地中に根を生やして育つマメ科のピーナッツは、樹木のナッツではありません。
しかし、殻が硬く、形や味が木の実の仲間に似ており、栄養が豊富であることから、「ナッツ類」として取り扱われることが多いのです。まぎらわしいですよね・・・
わたし自身、ピーナッツアレルギーをもっています。
ピーナッツアレルギーがあることを飲食店などに伝えた時に、必ずと言っていいほど、「他のナッツは大丈夫ですか?」と聞かれます。
私の場合も、他のナッツ類にアレルギーはありません。
ピーナッツという名称に「ナッツ」が入っていること、見た目も木の実に似ていることが「ナッツ(木の実)」であるという誤解を生む原因のような気がしています。
アレルギーの診断は慎重に
ナッツと一口に言っても、木の実類や種実類(ごま、松の実、ひまわりの種、マスタードなど)など、種類は豊富です。

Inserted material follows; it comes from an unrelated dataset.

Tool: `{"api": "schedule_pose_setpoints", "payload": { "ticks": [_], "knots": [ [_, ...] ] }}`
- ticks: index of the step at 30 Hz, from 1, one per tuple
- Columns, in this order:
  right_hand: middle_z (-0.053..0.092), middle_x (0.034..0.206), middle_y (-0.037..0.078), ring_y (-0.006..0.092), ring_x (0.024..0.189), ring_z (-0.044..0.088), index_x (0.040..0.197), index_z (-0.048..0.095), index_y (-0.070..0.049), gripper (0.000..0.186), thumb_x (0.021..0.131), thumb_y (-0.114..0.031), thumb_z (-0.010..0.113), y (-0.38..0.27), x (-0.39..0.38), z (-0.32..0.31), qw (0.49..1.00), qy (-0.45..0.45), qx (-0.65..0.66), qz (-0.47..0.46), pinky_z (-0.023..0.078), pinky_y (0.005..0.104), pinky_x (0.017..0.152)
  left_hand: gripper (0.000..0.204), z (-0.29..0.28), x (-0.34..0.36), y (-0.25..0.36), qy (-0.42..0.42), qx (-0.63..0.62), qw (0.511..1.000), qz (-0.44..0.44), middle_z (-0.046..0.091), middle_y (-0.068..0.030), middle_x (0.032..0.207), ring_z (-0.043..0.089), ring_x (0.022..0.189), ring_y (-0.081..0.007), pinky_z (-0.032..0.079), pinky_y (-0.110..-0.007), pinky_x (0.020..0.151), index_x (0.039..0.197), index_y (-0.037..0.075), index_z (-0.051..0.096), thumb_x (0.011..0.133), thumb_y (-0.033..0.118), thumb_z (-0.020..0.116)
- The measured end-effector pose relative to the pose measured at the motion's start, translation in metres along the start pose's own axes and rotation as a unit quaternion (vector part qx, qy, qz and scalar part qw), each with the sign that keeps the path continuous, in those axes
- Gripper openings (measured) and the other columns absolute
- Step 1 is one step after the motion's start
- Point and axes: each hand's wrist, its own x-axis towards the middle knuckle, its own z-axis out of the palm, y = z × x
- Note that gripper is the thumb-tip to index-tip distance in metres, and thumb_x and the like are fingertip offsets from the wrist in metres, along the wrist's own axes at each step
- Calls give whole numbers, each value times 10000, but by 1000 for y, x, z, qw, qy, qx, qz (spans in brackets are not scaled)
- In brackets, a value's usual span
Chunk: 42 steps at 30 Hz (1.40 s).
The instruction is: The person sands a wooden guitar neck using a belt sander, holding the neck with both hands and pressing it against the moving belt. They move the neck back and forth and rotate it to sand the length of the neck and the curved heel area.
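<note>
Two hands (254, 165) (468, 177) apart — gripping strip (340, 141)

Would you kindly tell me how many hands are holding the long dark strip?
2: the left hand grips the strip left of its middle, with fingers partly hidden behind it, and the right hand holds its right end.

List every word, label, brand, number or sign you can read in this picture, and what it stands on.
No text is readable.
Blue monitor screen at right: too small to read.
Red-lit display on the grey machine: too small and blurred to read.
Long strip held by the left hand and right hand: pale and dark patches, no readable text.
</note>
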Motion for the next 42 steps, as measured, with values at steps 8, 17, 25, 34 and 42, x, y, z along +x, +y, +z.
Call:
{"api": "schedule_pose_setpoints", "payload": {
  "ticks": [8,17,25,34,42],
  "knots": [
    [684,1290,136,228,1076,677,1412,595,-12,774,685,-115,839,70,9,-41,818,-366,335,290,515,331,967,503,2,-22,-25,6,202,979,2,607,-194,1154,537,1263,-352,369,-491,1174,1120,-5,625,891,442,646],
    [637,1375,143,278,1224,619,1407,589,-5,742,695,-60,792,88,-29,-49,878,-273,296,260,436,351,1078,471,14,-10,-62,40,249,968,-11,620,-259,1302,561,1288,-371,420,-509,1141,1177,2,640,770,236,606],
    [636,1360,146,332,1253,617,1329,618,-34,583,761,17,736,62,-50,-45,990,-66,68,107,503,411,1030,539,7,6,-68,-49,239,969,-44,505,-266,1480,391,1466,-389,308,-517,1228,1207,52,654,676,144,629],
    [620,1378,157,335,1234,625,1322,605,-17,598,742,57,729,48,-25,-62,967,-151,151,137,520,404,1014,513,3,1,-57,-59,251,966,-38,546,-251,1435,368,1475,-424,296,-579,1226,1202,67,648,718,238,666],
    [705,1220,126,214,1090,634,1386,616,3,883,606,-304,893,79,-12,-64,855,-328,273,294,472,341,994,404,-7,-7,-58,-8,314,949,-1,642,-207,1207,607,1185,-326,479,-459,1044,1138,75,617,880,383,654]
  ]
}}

厚生労働省が表示義務および表示奨励をしているナッツ2種類を含む、代表的なナッツアレルギーは以下の通りです。
- ピーナッツ(表示義務)
- クルミ(表示奨励)
- ペカンナッツ
- アーモンド
- ヘーゼルナッツ(ハシバミ)
- カカオ
- ココナッツ
- ブラジルナッツ
- カシューナッツ
- ピスタチオ
ナッツ類は、アナフィラキシーショックなどの重篤な症状を引き起こす頻度が高いアレルゲンです。
しかし、1種類のナッツにアレルギーがあるからといって、その他のナッツ類をすべて除去するかどうかは、専門医への確認と相談をおすすめします。